I've probably thought about this more than I should, but here's my thoughts on how an immortal moviebob would go. For the first few decades, I imagine he'd be happy enough, playing bing bing wahoo and eating mcdonalds for every meal. But at some point, he'd start to realise that he doesn't get as excited playing Mario and watching capeshit any more, and he'd start furiously trying to play them even more to stop this apathy. Maybe at some point he'd even try consooming other types of media to fill the void, but eventually his dopamine receptors would be completely dead to all of it and Moviebob would spent the rest of eternity rocking back and forth in the corner, wondering why bing bing wahoo has stopped being fun.
 
Disney's John Carter is a legit fun swashbuckle fun adventure, sucks it didn't get the deserved attention, but them the breaks.

To me, Disney is at it's best when not ridding high on their massive popular formulas.

Back when they were still figuring out the market for feature animated films, they experimented with Fantasia. When Animated movies fell out of popularity and Disney started to focus on live action stuff like Mary Poppins, the animation side of things started to move away from the fairy tales and we got Jungle book.

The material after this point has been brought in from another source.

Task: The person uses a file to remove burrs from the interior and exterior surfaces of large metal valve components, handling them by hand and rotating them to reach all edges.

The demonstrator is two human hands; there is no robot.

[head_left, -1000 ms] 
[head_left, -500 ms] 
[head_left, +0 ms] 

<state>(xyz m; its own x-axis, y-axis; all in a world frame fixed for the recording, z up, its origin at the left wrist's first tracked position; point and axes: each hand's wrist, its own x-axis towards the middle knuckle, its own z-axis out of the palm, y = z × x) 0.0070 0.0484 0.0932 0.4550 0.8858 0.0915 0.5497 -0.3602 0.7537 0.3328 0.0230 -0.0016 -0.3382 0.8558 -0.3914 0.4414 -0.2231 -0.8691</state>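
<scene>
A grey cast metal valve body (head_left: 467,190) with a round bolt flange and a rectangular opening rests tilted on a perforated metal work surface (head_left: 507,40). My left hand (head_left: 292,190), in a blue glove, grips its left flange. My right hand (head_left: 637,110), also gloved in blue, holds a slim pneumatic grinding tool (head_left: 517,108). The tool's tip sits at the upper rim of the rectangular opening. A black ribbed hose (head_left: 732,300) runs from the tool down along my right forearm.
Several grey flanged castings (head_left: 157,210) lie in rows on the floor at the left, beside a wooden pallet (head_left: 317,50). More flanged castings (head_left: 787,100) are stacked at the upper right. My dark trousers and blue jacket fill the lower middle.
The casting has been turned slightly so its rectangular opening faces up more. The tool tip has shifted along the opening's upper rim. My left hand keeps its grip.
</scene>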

When the 90's Disney Renaissaince started to cool down and things like Tarzan and Mulan weren't doing so hot, Disney changed gears and made some of their best movies in my opinion, Atlantis is flawed but such a great adventure and characters, Meet the Robinsons just now is getting it's dues to some of the best storytelling Disney ever put out there and to me, Emperor's new Groove is the smartest disney animated movie out there, and the funniest as well.

Sure, back in the 2000, Pixar was at the height of their powers, and Dreamworks was doing their waves... and Disney wasn't helping releasing turds like Home on the Range, but amidst all that, Disney made some of their best work, and nobody noticed because it wasn't "Disney"

John Carter was great... and you know whats awful?

Disney chose to largely let it flounder without much marketing and a bad release date because they were already making plans to buy Lucasfilm.

Why make an original scifi franchise when you can make Star Wars movies? Those are liscence to print money, Disney will be making billions off yearly Star Wars movies for years. What, like they'll wreck everything barely halfway through a new trilogy they just made up on the fly?

(Mr Plinkett voice.) OH.
 
That’s one thing that ticks me off about Bob and his kind. They wish for fantasical things like immortality or superpowers or Pokémon but do actually think about the consequences of their wishes? There’s always a downside to everything.

You can’t the good without the bad.
"Thinking about the possible consequences makes you an obsolete mayo ghoul and it's people like you who are the only reason we don't have magical space ships."

As for why he wants immortality, I wonder if it's because he knows he doesn't have long to go and is wishing for more time to achieve his goals? Get into shape, have a family, make some movies, become a billionaire, enact his vengeance upon those who bullied him, that kind of shit. But he doesn't seem to understand that even if he was immortal, people would still be able to look him up and see what a piece of shit he is, and he's never had the personal drive to accomplish any of those things.

He should want to time travel back to 2008 just before he started Game Overthinker, before anyone knew who he was and he hadn't completely fucked his reputation. Then he could fuck it up in even newer and more hilarious ways.